Twenty-six executives of a Chinese online peer-to-peer (P2P) lender on Tuesday were handed jail terms ranging from three years to life imprisonment for cheating the public out of large amounts of money.
Anhui Yucheng and Yucheng Global, operators of online P2P lender Ezubao, and 10 company executives, including Yucheng chairman Ding Ning, were found guilty of fundraising fraud, said the Beijing No. 1 Intermediate People's Court.
Another 16 were convicted of illegally absorbing public deposits.
Yucheng Global and Anhui Yucheng were ordered to pay fines of 1.8 billion yuan (278 million U.S. dollars) and 100 million yuan, respectively, the court said.
Chairman Ding Ning and his younger brother Ding Dian were both sentenced to life in prison and were fined 100 million yuan and 70 million yuan, respectively.

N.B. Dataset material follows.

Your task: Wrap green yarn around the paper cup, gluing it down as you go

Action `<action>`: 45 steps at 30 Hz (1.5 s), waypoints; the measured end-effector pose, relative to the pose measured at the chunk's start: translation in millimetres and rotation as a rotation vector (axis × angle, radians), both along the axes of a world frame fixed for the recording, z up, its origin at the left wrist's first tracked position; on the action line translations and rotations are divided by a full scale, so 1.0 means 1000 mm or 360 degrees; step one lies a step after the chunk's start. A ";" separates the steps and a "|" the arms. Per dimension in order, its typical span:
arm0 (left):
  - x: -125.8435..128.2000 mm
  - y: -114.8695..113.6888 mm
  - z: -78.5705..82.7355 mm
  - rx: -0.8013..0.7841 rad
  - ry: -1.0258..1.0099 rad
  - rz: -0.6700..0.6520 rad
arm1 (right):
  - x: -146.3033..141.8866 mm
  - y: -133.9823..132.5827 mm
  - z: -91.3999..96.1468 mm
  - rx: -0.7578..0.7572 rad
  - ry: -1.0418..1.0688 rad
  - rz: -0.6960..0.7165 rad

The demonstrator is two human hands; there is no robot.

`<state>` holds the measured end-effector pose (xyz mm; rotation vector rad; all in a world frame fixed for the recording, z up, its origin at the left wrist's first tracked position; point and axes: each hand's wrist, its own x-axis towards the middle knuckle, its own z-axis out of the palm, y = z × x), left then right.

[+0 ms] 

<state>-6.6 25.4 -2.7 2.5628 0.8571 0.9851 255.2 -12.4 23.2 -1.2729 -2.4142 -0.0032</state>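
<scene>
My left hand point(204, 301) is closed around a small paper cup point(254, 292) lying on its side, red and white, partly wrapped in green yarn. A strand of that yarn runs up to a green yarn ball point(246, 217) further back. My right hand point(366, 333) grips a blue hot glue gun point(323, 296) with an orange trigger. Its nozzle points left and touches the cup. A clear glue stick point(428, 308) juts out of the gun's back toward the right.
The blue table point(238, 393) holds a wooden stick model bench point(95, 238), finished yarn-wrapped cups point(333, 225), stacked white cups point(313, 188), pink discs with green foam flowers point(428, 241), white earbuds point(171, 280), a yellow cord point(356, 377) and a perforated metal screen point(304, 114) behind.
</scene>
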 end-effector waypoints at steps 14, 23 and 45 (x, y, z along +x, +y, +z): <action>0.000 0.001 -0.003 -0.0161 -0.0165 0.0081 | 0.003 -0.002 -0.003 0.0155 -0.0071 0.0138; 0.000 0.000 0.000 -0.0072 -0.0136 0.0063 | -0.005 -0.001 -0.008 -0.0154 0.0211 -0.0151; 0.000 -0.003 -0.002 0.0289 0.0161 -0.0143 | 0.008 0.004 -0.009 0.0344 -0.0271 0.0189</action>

The remaining 24 received jail terms ranging from three to 15 years, the court said. They were also deprived of political rights and issued fines.
Some of the defendants were also convicted of other crimes, including smuggling precious metals, illegal possession of guns and border-crossing.
The court found that Anhui Yucheng and Yucheng Global had raised a huge amount of funds by faking high-yield investment products on two online P2P platforms, Ezubao and Sesame Financial, without a banking license between June 2014 and December 2015.
A majority of the money was spent lavishly on luxury gifts and salaries and used to purchase sales firms and return principal and high interests to some investors.
Police have seized cash and other assets from the P2P lender and are recovering more to retrieve losses for investors.
The court said the defendants have inflicted huge losses on investors in many parts of China and disrupted the national financial management system and thus should be given harsh penalties.
Earlier, police found that Ezubao cheated about 900,000 investors out of more than 50 billion yuan (7.7 billion U.S. dollars).
In early 2016, Zhang Min, president of Yucheng Global and one of the convicts, said that Ezubao was nothing but a Ponzi scheme. She claimed that senior executives were fully aware of the nature of the business.